Scarce carte de visite in fine condition.
Daniel François Auber was, along with Giacomo Meyerbeer and Jacques Fromenthal Halévy, one of the three giants of French opera in the mid-nineteenth century.
Auber was born in France on January 29, 1782. Like most great composers his musical talents were discovered early and he was already composing at the age of eleven. However it was as late as 1804 that he returned from Enghland to France and soon began to make a reputation as a composer of instrumental music. In 1811, a very modest opera, Julie, was performed by amateurs with Cherubini in the audience. At that time, Cherubini and Spontini were the dominant figures on the French operatic scene. Cherubini recognized Auber's great talents and offered to supervise his further studies, little realizing that the younger man's works would eventually drive his own from the French stage. Very soon Auber went from success to success dominating the stage of the Opéra Comique to the same extent that Meyerbeer was soon to dominate that of the Opéra. However, it took Auber another three years to make operatic history, that being with his first work for the Opéra: La Muette de Portici.
By late 1827 the operatic scene had changed radically as the center of operatic activity was beginning to shift northward from Italy to Paris. Spontini had been less successful with Olimpie and had already left for Berlin, where he was to take over as "Kappelmeister" at the Hofoper. Cherubini, who had helped teach Auber, was concentrating on church music, Boieldieu, the composer of La Dame Blanche (1825) and several earlier works, was less active. However, Gioacchino Rossini bad settled in Paris in 1824 and was destined to influence French opera to almost the same extent as he influenced Italian opera.
Auber again struck gold with Fra Diavolo (Jan. 26, 1830), giving the Opéra Comique a work that they presented 909 times through 1911. Auber himself transformed it into the equivalent of an Italian opera buffa. The performance took place at a lesser theatre, the Lyceum because Covent Garden had been destroyed by a fire.
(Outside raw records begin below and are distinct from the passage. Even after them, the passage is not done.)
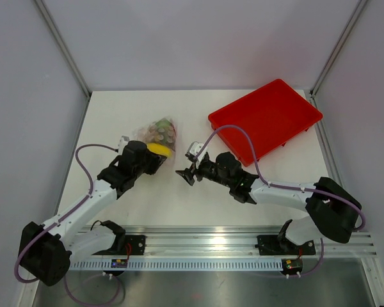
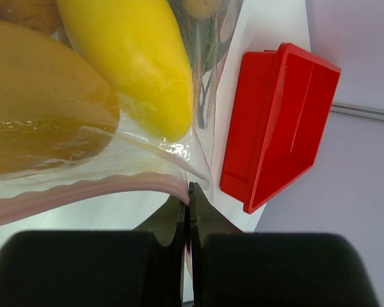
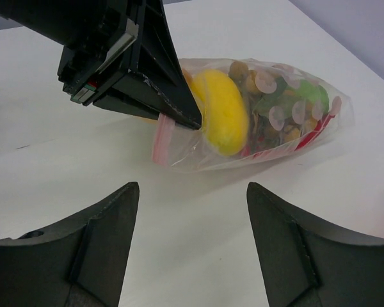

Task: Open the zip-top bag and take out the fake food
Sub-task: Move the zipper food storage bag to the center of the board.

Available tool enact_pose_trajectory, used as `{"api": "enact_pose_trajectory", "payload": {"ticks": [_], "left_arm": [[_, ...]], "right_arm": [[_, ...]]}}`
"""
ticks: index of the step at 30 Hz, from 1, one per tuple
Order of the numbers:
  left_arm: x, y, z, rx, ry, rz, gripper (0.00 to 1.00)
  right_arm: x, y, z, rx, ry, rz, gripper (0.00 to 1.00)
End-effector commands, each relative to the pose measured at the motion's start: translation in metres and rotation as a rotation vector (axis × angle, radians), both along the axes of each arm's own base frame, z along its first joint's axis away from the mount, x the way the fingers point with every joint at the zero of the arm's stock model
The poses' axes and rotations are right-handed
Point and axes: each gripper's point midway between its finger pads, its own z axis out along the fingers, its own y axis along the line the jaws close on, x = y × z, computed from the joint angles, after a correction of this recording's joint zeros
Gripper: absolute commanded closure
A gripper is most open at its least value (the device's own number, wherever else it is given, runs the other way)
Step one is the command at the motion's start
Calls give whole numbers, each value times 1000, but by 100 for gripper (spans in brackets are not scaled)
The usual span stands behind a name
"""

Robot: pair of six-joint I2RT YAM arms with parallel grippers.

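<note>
— White desk (image 1: pixel 153 204) between pale walls, with a red rectangular plastic tray (image 1: pixel 265 118) at the far right. Where is the bag?

— The clear, crinkly zip-top bag (image 1: pixel 155 133) lies on the desk left of centre, well apart from the tray, with its zip end nearest the arms. All the fake food (image 3: pixel 269 109) is inside it: a yellow plastic toy fruit (image 3: pixel 223 118), an orange piece (image 2: pixel 38 109) beside that, and small green and tan bits deeper in.

— And the hands?

— The left hand (image 2: pixel 189 192) is pressed together, pinching the bag's corner right at the pink zip strip (image 3: pixel 162 141). The right hand (image 3: pixel 192 192) is spread wide and holds nothing. It faces the zip end but is apart from it.

— What could go wrong from here?

— The right hand probably has to take the opposite lip of the mouth. The film is thin and slack, so its fingers may catch both layers at once. A pull would then only drag the bag instead of parting the zip.

— Anything else?

— The left pinch sits on a small corner of slick plastic, so a hard tug could slide it off. If the mouth bursts open suddenly, the round pieces could roll away across the desk.
</note>
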Motion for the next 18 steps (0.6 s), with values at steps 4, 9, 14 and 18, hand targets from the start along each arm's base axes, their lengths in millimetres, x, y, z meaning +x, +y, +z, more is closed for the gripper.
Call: {"api": "enact_pose_trajectory", "payload": {"ticks": [4, 9, 14, 18], "left_arm": [[5, -19, 35, -60, -71, -43, 100], [4, -23, 34, -63, -68, -55, 100], [2, -31, 31, -70, -55, -85, 100], [0, -34, 29, -82, -47, -97, 100]], "right_arm": [[-2, 13, 20, 30, -104, 44, 31], [-5, 18, 18, 18, -107, 68, 35], [-4, 21, 12, -6, -104, 75, 37], [-1, 22, 11, -7, -114, 62, 37]]}}
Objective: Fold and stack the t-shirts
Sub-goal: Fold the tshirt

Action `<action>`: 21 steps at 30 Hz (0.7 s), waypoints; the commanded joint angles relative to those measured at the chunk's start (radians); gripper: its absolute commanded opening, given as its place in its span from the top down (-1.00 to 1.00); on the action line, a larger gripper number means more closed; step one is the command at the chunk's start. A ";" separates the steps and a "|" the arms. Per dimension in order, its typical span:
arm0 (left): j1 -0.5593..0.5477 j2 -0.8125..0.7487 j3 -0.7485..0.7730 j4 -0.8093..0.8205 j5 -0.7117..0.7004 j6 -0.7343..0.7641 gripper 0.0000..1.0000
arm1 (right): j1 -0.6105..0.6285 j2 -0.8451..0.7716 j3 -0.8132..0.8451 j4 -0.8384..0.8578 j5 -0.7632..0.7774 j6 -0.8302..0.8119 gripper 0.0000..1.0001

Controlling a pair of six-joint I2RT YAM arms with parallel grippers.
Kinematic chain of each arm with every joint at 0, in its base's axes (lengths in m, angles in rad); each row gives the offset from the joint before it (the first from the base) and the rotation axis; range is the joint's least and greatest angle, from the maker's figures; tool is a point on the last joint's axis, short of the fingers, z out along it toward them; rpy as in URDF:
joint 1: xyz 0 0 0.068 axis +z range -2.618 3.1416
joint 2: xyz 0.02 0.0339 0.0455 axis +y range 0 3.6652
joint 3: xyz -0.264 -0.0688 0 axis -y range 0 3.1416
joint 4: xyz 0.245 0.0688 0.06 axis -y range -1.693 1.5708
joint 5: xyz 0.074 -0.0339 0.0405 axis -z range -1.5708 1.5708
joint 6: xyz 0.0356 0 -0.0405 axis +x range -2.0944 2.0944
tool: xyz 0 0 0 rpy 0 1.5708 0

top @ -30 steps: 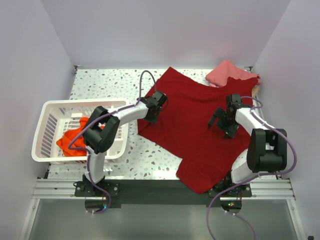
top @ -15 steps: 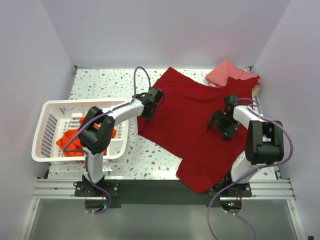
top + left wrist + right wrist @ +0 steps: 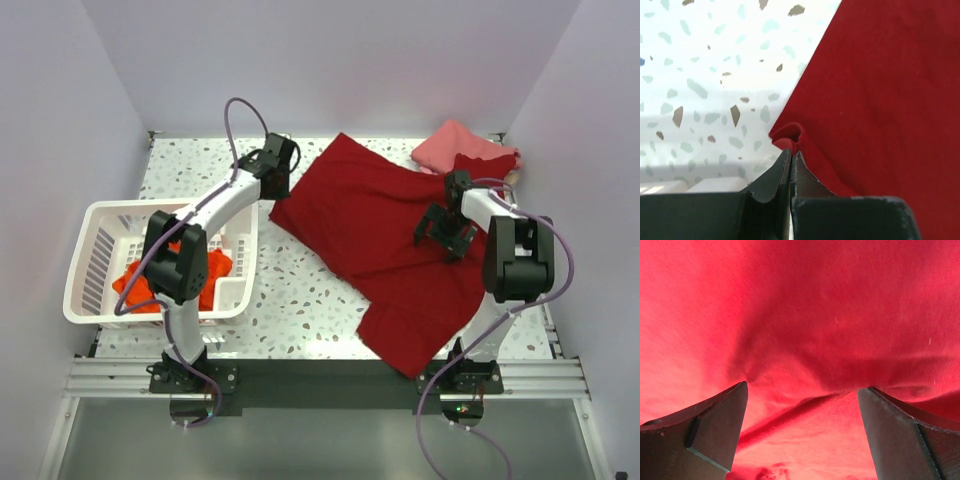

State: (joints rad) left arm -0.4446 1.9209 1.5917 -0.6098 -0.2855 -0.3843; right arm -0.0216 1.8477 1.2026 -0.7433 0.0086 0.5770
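While the left gripper (image 3: 791,154) pinches shut on the limp crimson t-shirt (image 3: 370,225) corner beyond the basket (image 3: 95,215), right gripper (image 3: 445,228) gapes wide. Grab hems, it should drape!

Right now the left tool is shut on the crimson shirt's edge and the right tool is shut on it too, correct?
Not quite. The right tool stands wide open over the crimson shirt, as the right wrist view shows. The left tool is shut on its edge.

White slotted basket (image 3: 90,265) at the left — on speckled tabletop (image 3: 190,165)
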 commanded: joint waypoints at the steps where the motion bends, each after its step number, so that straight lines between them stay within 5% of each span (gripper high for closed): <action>1: 0.018 0.061 0.106 -0.027 0.014 0.001 1.00 | 0.000 0.083 0.087 0.044 0.039 0.004 -0.87; 13: 0.107 0.243 0.418 -0.128 0.020 0.002 1.00 | 0.003 0.232 0.403 -0.045 -0.007 -0.023 -0.87; 21: 0.133 0.254 0.450 -0.131 0.078 0.015 1.00 | 0.058 -0.078 0.310 -0.042 0.060 -0.046 -0.87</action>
State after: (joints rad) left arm -0.3241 2.1769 1.9911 -0.7277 -0.2379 -0.3824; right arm -0.0010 1.9907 1.5421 -0.7746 0.0372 0.5507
Of all of Auber's operas, Le Domino Noir was the most successful in Paris, with 1,209 performances in the Opéra Comique alone through up to around the first world war.
Auber had four more major successes after Le Domino Noir: like Les Diamants de la Couronne (1841) La Part du Diable (1843).
Then, in 1868, Le Premier Jour de Bonheur triumphed, and was heard 175 times. One more opera followed, but Auber was unable to survive the hardships of the Prussian occupation and died on May 12, 1871.